If that gives you the shakes, that’s understandable. Anyone who remembers 2012 knows what it was like when the league last locked out the referees. Of the more than 100 replacement officials who worked those games, not one ever worked an NFL game again, which is a pretty good reflection of how that went.

There was the official pulled from a Saints-Panthers game, after internet sleuths found his Facebook page, full of signs of his New Orleans fandom. There were the two “bonus” challenges that 49ers coach Jim Harbaugh got.
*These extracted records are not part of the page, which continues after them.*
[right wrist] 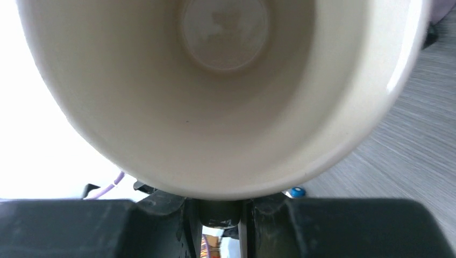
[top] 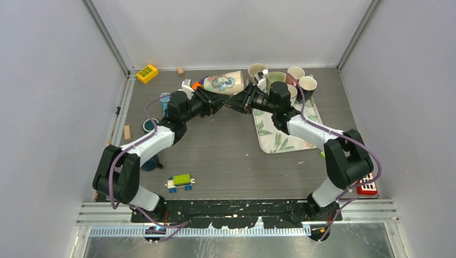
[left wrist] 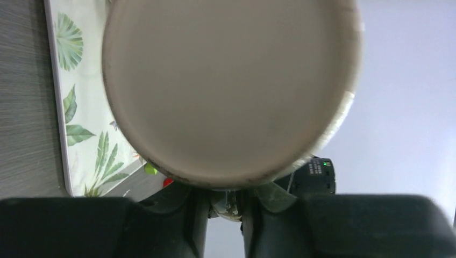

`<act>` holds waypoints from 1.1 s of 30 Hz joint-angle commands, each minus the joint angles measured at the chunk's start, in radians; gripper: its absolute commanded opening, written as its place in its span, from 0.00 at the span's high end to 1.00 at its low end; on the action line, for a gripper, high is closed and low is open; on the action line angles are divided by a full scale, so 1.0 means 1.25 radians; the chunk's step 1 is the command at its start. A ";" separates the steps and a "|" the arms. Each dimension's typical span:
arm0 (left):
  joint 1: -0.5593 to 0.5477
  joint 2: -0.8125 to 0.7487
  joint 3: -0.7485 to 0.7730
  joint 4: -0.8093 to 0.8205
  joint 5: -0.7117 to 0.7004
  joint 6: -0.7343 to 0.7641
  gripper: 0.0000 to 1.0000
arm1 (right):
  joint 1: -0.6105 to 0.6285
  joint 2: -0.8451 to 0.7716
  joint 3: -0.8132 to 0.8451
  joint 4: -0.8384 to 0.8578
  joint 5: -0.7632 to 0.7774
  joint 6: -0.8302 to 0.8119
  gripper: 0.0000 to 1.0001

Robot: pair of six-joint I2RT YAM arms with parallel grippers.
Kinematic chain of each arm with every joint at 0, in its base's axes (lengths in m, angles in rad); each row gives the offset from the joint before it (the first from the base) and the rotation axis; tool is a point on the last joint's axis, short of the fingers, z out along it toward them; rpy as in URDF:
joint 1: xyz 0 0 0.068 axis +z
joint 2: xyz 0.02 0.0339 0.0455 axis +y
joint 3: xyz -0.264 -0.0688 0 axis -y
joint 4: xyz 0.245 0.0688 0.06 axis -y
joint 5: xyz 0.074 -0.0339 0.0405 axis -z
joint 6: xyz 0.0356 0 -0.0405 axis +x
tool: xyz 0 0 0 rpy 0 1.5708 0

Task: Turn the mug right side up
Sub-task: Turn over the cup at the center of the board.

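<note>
The mug (top: 223, 83), cream with a colourful print, is held on its side above the back of the table, base to the left and mouth to the right. My left gripper (top: 218, 102) is shut on it from the base end; the left wrist view is filled by the flat base (left wrist: 231, 86), with a glazed part pinched between the fingers (left wrist: 188, 226). My right gripper (top: 239, 101) is shut on the rim; the right wrist view looks straight into the mug's hollow (right wrist: 226, 97), with the lower rim wall between the fingers (right wrist: 263, 226).
A leaf-print mat (top: 279, 140) lies at right with several mugs (top: 296, 80) behind it. A yellow block (top: 147, 73), a blue cup (top: 164, 101), a wooden block (top: 127, 132), a toy car (top: 180, 183) and a red item (top: 367, 186) lie around.
</note>
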 commanded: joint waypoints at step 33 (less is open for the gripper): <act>-0.013 0.013 -0.046 -0.113 0.072 0.207 0.20 | 0.028 -0.187 0.120 -0.622 0.361 -0.454 0.99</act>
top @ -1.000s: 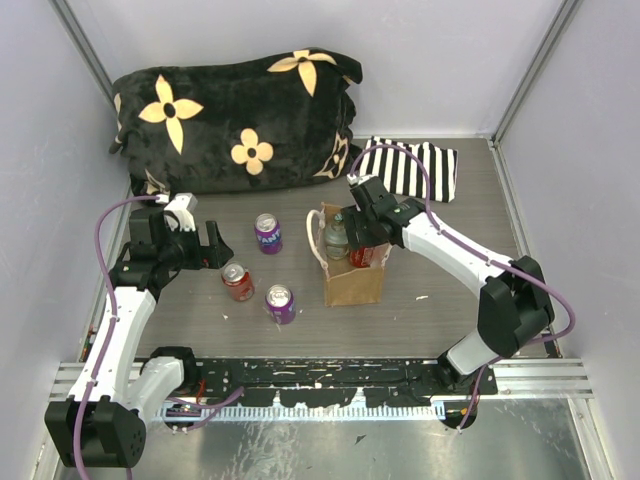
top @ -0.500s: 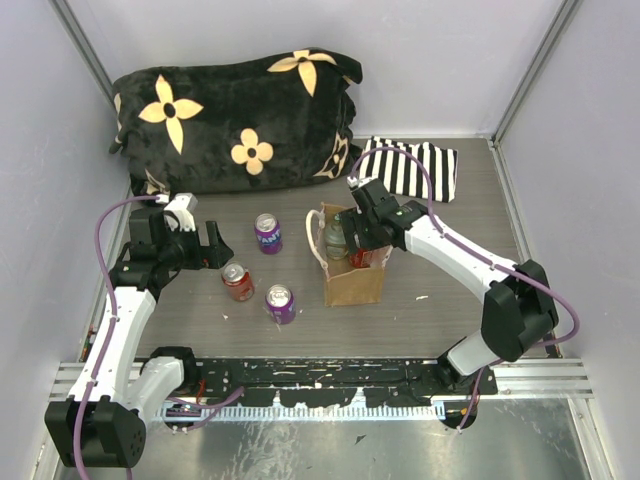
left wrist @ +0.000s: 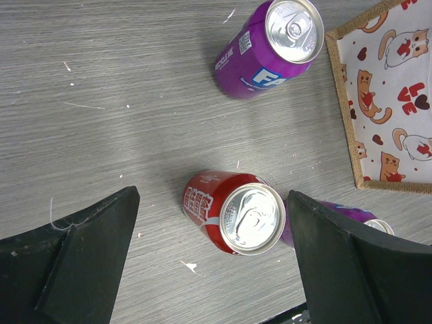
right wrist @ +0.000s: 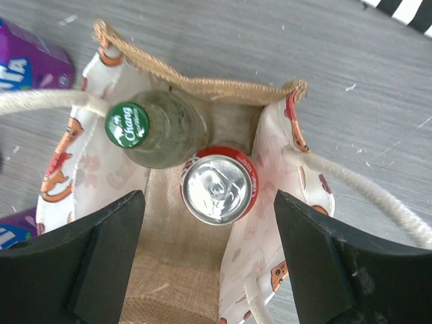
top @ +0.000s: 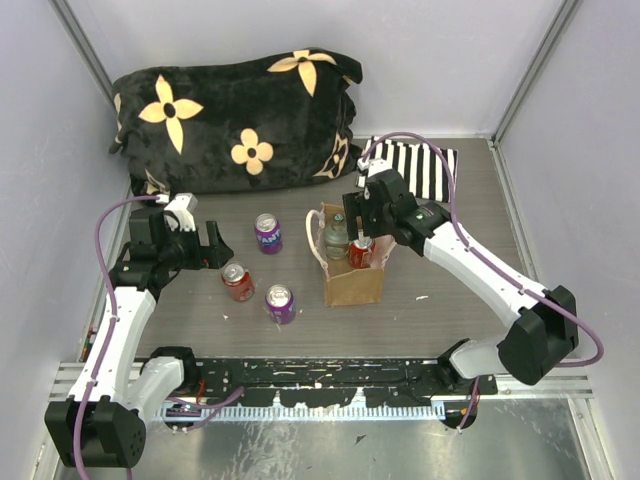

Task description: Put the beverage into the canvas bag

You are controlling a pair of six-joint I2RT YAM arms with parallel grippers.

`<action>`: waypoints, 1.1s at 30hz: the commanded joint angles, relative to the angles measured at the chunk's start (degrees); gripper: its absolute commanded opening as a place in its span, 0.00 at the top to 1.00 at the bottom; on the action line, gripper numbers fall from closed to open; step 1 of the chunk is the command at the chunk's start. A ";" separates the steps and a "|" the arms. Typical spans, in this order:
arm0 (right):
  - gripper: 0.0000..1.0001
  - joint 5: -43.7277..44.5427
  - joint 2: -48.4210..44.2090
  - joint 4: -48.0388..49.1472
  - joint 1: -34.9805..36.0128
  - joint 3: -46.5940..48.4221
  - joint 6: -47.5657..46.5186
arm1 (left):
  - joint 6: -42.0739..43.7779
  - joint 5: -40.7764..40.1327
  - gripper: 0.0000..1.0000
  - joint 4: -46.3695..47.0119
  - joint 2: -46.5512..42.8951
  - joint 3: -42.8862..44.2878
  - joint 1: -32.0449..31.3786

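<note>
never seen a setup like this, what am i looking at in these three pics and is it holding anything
These are two robot arms, a left arm and a right arm, bolted to a table, each ending in a two-finger gripper. The wide picture comes from a fixed camera above and behind them. The other two come from cameras on the wrists, so the dark shapes there are fingers. On the table: a canvas bag, two purple cans, a loose red can, a striped cloth and a flowered blanket. Inside the bag stand a bottle and a second red can. The right gripper hovers open over the bag; the left gripper is open near the loose red can. Neither holds anything.
</note>
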 commanded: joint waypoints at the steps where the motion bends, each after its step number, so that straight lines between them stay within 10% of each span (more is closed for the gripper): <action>1: 0.17 0.15 -3.39 5.74 -0.16 2.37 -0.26 | 0.91 1.54 0.02 0.55 -0.29 -0.15 -0.13; 18: 0.09 6.17 -6.16 10.60 -3.00 12.73 -1.85 | 15.03 4.32 0.02 -8.26 5.32 13.64 -4.96; 33: 0.05 -0.97 -4.95 -2.43 -23.93 10.18 4.02 | 16.68 0.17 0.02 -4.53 24.77 26.50 -12.18</action>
And there was the Fail Mary.

Surely, the NFL would want to avoid that again, and the NFLRA said as much in its memo, telling its members, “It is difficult to imagine the league wanting to repeat that experience.”
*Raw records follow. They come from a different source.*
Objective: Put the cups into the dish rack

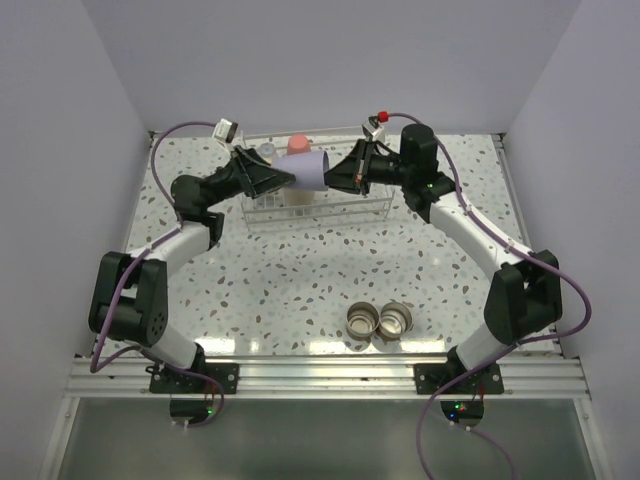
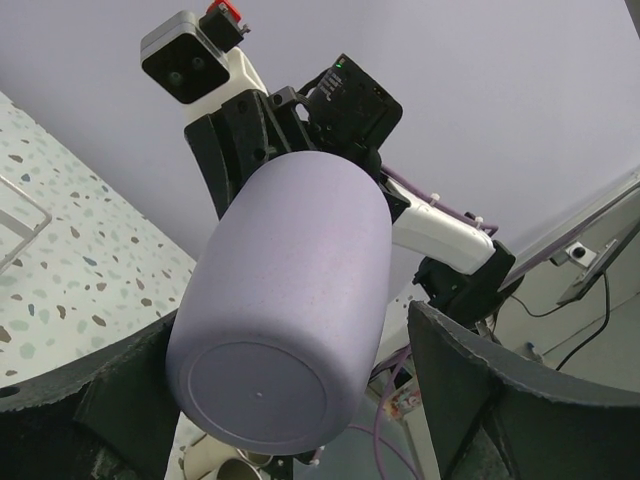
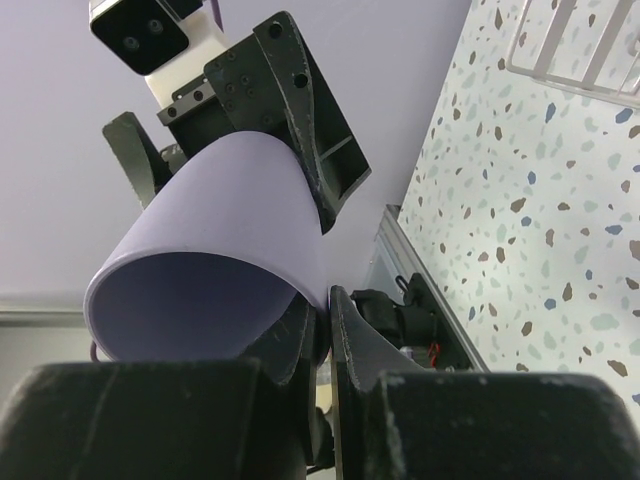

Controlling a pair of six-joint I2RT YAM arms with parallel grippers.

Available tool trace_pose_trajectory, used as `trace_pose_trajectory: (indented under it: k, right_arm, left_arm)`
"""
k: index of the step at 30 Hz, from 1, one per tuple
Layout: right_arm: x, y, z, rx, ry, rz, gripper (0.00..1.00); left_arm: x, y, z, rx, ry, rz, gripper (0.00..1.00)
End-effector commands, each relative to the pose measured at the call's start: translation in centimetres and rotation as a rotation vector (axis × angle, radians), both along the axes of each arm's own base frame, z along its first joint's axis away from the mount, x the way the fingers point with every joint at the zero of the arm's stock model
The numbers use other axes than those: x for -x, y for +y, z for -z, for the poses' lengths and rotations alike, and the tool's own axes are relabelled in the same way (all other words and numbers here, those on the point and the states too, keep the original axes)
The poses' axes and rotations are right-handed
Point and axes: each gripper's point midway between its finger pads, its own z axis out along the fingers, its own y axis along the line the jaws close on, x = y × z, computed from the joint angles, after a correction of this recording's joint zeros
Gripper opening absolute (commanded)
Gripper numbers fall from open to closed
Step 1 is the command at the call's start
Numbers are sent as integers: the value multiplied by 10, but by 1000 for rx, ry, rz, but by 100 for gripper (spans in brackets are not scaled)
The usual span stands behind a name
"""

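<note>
While the right gripper (image 3: 325, 310) is pinched shut on the rim of the lavender cup (image 1: 305, 170), holding it sideways above the rack (image 1: 350, 214), the left gripper (image 1: 288, 180) stands wide open around its base. Two steel cups (image 1: 365, 322) sit near the arm bases.

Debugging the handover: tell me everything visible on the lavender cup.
The lavender cup is matte, plain, without a handle, slightly tapered, with a flat round base. It lies on its side in the air over the dish rack. The right gripper pinches its rim wall; the left gripper has open jaws straddling the base end, one finger clearly apart.
</note>
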Motion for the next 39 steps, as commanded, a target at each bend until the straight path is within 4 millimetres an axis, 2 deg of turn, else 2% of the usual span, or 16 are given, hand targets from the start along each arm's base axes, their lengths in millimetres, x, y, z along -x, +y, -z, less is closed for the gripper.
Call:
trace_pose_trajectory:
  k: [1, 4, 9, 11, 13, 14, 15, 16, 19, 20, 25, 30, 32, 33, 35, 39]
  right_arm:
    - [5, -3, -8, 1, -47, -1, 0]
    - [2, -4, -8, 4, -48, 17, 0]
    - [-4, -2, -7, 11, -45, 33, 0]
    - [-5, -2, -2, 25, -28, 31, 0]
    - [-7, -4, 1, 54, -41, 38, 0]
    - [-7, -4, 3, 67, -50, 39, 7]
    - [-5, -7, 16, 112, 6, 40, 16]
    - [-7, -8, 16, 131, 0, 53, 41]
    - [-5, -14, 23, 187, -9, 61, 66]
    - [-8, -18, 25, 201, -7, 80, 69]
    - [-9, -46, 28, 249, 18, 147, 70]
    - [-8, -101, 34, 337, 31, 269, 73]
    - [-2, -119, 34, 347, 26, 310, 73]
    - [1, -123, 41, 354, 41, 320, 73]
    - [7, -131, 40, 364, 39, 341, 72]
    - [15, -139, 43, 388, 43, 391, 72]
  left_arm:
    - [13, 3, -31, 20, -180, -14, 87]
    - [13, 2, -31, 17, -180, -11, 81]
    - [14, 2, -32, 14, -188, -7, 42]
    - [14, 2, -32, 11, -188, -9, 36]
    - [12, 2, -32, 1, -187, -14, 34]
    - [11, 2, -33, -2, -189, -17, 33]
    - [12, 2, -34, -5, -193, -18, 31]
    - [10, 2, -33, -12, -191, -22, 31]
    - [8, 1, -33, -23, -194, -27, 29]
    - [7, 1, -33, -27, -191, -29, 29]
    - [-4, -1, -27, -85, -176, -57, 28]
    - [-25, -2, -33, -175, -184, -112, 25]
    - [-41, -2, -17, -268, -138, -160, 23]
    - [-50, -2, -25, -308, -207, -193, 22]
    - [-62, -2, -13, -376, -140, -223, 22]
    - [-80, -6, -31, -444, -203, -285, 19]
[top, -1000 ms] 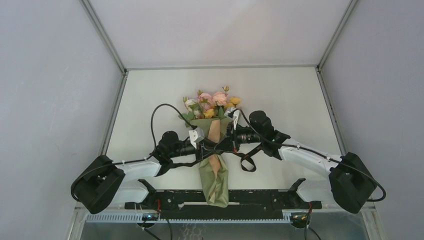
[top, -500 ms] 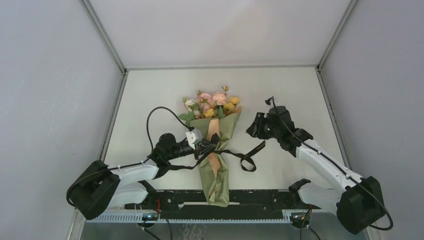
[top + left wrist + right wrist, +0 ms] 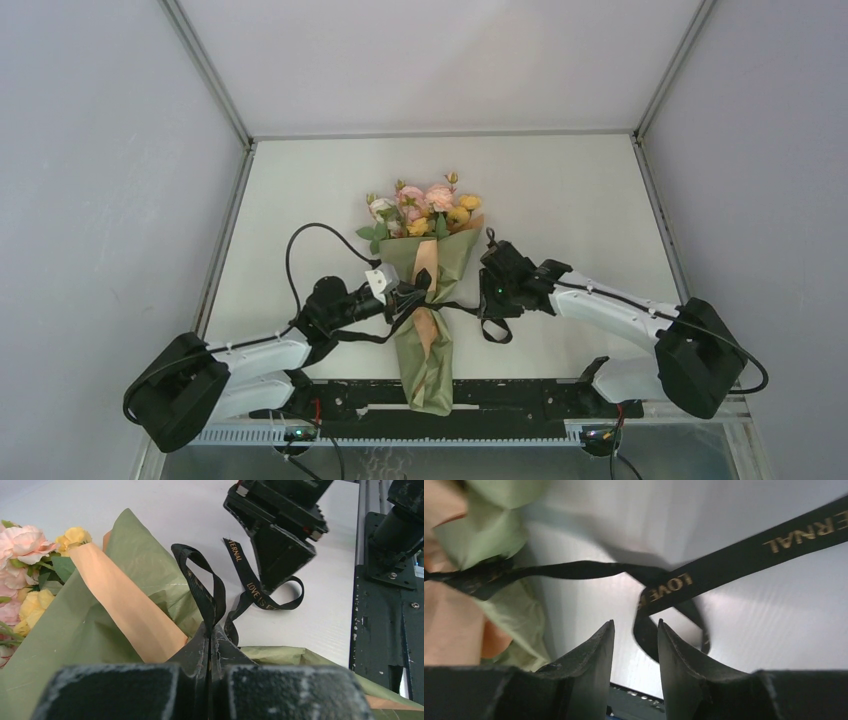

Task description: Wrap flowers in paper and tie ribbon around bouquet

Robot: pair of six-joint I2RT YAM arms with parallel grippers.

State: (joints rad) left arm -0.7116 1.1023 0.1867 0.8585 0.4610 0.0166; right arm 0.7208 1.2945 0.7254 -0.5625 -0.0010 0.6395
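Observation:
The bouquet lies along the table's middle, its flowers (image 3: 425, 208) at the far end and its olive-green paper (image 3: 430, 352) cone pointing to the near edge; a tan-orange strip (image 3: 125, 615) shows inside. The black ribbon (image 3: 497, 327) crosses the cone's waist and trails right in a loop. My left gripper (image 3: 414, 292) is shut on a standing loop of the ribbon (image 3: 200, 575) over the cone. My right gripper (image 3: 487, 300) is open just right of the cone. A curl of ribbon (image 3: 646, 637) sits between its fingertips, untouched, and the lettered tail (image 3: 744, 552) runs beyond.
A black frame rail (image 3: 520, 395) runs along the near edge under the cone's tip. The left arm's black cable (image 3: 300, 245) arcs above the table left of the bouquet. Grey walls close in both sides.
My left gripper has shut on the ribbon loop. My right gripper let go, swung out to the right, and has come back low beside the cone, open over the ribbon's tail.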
Then, the NFLRA added, “but we must be prepared.”

Here’s what’s at issue …

• Economics. Obviously. The league isn’t asking officials to take less, but pay for NFL referees remains behind that of other sports. It’s fair to point out that there are fewer games, but the officials would argue these are basically full-time jobs throughout the season.

• The NFL wants to extend the probation period for new officials from three to four years. The NFLRA has countered that if the NFL doesn’t think a guy is adequate after 50 games, they probably never will. It would be sufficient to raise suspicion that the league wants the extra year, since those in the probationary window are not protected by the grievance process.

• The NFL wants to shorten the offseason dead period. As it stands now, it’s over on May 15. The league wants to move it to April. The NFLRA is still seeking answers on what the NFL plans to do with the extra time.

• The NFL’s also seeking more performance standards, while the NFLRA is pointing to the fact that the league just cut the number of in-season clinics from three to one as proof that the owners aren’t putting their money where their mouth is.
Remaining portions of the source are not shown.